Re: Concerns about continuing treatment with advanced cirrhosis
« Reply #4 on: March 20, 2015, 10:19:15 pm »
Hi Suzo

F4 means fibrosis level 4 which by definition is cirrhosis when you say stage 4 you really mean F4. Cirrhosis is further broken down be compensated or decompensated as well as Child Pugh scores A, B or C and also by MELD.

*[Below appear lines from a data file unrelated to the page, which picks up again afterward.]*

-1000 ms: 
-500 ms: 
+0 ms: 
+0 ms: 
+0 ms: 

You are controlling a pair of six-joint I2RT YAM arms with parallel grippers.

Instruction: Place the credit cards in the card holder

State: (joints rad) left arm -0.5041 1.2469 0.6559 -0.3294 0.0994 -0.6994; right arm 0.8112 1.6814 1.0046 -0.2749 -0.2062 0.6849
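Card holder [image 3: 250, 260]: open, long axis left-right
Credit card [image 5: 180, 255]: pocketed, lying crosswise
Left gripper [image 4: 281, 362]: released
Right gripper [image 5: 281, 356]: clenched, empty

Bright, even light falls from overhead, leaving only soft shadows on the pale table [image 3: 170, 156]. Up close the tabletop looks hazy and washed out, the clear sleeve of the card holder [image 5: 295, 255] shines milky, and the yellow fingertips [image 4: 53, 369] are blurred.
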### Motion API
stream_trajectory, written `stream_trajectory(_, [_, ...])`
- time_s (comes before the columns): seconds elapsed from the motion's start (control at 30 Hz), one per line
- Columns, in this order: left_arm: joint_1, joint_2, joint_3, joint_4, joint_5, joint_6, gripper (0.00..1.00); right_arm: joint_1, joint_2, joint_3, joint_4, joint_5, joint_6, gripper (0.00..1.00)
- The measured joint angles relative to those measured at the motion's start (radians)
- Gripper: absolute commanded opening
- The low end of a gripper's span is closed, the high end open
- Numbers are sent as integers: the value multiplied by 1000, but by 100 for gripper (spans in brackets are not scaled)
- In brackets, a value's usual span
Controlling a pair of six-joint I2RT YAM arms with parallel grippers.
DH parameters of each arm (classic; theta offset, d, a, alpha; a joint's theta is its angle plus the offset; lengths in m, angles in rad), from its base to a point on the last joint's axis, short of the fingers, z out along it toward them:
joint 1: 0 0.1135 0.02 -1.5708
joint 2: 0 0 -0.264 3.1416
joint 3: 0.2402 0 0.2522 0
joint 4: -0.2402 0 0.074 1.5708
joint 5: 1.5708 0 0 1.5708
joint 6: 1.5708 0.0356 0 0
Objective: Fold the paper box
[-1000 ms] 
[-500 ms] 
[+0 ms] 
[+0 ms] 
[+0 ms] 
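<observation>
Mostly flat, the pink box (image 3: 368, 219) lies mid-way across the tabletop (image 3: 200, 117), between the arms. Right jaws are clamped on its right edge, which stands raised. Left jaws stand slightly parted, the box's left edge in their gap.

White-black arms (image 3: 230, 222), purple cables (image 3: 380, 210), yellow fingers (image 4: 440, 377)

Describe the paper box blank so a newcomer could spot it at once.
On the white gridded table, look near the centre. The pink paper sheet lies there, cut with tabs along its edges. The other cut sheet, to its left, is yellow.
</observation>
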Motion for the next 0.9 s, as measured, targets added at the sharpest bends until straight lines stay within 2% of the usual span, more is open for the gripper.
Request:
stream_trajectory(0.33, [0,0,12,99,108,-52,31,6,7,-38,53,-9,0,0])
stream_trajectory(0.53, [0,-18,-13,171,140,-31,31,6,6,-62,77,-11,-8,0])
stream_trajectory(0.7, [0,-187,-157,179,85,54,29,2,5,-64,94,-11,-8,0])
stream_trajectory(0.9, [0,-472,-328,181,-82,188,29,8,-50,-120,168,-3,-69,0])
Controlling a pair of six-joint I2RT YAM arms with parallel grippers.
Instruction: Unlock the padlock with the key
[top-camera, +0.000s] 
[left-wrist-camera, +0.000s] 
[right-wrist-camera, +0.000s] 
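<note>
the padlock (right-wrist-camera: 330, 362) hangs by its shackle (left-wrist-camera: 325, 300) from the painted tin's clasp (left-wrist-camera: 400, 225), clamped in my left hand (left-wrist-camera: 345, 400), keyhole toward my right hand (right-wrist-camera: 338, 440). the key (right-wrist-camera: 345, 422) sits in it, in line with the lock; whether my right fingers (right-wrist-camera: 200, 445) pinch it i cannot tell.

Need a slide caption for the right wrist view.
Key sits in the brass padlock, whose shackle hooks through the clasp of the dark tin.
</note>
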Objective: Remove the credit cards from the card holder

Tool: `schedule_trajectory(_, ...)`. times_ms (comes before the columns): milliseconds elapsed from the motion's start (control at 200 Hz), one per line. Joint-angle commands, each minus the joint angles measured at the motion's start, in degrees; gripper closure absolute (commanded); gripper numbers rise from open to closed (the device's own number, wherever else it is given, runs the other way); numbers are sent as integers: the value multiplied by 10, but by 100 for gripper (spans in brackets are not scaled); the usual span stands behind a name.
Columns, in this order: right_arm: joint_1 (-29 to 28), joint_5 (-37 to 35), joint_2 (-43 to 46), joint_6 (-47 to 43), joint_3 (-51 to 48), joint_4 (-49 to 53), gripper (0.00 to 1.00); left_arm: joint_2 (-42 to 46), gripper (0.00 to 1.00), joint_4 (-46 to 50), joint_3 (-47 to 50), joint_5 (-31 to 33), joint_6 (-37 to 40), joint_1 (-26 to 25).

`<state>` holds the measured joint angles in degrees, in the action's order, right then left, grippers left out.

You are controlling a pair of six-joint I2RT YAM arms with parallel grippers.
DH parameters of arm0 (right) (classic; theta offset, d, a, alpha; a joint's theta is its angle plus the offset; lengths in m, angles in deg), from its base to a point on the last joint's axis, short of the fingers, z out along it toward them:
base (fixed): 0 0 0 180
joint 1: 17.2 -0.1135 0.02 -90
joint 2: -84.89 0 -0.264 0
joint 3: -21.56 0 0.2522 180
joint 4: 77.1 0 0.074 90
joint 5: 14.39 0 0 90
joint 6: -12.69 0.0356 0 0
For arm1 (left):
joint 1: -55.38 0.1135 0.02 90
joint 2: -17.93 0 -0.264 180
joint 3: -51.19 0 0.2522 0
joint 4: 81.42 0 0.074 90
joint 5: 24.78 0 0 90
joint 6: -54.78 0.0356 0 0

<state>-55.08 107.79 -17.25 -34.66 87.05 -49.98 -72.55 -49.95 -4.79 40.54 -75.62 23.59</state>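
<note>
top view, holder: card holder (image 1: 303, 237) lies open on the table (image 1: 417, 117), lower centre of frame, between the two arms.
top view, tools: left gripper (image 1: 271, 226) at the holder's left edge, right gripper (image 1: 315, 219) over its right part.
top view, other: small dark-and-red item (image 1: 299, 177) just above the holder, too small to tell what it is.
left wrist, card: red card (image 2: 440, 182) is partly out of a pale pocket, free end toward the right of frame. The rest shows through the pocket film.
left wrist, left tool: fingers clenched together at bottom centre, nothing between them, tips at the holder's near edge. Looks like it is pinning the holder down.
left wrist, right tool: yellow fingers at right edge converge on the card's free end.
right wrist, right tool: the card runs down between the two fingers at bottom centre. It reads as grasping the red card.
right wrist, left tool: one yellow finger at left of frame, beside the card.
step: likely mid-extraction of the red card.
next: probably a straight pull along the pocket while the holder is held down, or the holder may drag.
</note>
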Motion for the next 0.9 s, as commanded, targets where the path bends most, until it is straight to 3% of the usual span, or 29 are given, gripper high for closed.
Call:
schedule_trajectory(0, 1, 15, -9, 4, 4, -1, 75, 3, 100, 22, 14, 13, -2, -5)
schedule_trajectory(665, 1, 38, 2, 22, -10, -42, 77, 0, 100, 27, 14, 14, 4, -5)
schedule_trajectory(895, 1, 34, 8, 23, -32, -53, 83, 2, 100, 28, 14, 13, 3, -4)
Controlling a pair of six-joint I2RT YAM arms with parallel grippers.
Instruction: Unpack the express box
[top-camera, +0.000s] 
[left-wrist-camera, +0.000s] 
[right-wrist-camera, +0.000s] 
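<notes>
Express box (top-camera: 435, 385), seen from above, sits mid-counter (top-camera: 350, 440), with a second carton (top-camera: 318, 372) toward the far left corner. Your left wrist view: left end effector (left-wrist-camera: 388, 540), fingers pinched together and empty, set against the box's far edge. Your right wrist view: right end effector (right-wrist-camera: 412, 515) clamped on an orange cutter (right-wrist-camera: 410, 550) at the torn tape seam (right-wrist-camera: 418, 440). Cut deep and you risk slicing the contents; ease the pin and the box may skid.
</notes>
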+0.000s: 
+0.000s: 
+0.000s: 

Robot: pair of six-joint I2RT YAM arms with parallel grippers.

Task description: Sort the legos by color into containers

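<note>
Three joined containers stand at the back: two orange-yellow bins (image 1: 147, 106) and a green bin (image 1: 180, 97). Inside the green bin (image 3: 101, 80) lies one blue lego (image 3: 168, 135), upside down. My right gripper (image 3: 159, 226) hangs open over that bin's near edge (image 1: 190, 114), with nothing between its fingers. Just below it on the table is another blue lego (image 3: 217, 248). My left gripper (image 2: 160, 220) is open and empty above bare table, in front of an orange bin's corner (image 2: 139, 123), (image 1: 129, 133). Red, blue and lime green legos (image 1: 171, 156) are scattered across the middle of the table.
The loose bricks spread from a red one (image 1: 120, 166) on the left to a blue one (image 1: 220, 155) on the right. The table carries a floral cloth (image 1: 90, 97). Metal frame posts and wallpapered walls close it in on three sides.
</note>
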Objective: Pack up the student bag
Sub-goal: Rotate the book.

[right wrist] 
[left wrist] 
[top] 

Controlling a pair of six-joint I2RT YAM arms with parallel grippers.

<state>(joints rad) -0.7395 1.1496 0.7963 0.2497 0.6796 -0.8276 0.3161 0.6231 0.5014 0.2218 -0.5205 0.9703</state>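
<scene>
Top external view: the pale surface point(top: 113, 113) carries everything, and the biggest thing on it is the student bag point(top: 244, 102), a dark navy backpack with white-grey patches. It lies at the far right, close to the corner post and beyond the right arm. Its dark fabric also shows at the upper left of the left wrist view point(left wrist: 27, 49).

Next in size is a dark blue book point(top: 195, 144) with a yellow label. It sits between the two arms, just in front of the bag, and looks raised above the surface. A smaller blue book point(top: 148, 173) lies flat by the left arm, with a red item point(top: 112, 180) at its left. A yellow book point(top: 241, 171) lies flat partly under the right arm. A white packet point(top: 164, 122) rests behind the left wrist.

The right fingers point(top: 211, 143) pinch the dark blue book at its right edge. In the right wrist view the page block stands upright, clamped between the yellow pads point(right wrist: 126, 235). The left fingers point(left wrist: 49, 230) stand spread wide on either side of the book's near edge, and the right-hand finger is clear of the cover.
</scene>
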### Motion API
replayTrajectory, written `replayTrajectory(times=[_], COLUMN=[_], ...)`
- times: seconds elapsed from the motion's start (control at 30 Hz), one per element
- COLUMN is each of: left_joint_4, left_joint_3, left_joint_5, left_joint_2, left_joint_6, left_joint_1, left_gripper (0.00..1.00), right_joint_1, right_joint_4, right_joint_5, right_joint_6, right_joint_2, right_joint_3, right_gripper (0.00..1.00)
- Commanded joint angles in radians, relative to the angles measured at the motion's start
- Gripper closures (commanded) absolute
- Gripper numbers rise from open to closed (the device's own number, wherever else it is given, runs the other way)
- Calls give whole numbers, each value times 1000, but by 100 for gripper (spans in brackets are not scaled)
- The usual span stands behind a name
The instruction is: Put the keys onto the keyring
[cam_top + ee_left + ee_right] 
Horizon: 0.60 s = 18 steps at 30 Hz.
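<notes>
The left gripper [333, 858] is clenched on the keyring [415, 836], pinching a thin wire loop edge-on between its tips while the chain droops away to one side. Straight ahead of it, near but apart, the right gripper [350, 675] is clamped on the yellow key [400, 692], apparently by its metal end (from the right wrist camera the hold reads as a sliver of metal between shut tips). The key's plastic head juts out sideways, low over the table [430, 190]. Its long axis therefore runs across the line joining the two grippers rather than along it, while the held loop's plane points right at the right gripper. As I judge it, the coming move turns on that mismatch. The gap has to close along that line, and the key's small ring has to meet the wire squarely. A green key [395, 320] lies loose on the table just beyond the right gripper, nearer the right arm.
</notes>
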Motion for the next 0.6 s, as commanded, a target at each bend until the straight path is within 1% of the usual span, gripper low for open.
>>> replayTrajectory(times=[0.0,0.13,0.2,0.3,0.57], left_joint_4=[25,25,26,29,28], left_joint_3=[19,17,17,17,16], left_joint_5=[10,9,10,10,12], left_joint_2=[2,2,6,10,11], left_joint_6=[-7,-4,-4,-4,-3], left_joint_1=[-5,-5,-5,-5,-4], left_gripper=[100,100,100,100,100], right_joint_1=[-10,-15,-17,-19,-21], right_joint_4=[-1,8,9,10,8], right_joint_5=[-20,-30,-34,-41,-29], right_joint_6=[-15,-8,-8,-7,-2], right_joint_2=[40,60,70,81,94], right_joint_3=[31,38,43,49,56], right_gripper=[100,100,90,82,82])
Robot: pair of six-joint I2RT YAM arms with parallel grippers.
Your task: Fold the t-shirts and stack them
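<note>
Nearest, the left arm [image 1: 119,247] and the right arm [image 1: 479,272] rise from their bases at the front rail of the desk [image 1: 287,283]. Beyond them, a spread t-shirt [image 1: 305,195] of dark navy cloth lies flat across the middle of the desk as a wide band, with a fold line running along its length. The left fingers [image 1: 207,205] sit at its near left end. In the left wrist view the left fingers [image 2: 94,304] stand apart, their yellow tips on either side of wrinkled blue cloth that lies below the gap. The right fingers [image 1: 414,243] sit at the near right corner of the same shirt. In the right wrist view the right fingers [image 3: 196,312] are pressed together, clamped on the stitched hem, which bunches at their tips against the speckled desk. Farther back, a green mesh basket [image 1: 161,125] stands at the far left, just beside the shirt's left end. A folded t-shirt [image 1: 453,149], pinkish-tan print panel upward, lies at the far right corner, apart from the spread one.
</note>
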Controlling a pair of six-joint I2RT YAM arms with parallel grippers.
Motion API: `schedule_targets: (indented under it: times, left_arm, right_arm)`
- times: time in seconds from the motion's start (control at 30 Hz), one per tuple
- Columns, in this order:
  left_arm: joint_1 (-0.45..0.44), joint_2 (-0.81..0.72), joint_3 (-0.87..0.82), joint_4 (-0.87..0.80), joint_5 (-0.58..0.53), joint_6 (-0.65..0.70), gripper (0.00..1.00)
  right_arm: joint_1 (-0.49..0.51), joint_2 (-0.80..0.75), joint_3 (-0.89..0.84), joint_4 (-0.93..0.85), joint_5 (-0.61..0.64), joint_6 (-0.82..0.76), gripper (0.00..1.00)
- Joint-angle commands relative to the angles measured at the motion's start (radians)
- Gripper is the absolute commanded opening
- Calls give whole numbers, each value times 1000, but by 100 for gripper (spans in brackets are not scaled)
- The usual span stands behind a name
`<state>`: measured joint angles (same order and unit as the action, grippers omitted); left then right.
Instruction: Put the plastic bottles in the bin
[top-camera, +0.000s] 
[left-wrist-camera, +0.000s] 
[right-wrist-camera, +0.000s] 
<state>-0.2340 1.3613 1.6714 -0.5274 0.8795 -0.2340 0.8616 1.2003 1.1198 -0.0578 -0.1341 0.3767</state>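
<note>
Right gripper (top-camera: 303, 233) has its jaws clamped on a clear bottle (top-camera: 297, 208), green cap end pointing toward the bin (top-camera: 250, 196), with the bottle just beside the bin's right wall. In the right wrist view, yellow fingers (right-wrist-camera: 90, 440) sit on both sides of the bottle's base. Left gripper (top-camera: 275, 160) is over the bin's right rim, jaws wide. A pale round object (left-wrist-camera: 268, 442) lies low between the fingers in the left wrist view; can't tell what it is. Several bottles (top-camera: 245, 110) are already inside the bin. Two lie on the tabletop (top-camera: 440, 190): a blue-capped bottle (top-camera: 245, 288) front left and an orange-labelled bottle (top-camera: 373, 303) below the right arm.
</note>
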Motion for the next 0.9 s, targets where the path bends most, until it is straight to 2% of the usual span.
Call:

I was diagnosed with cirrhosis in Jan 2008 but I am considered compensated at MELD 8 Child "A"

I have a small amount of ascities and edema in my lower legs so I take a diuretic Spironolactone for that. I also developed esophageal varicies which I had to have banded both of these symptoms are complications of cirrhosis and portal hypertension.

I am genotype !a so I am treating with Harvoni for 24 weeks plus Ribavirin which is most likely causing most of your mom's side effects.

Curing her hep c now opens the possibility her liver may begin to heal and avoid needing a liver transplant. Also even if she still does need a transplant she will at least not infect the new liver.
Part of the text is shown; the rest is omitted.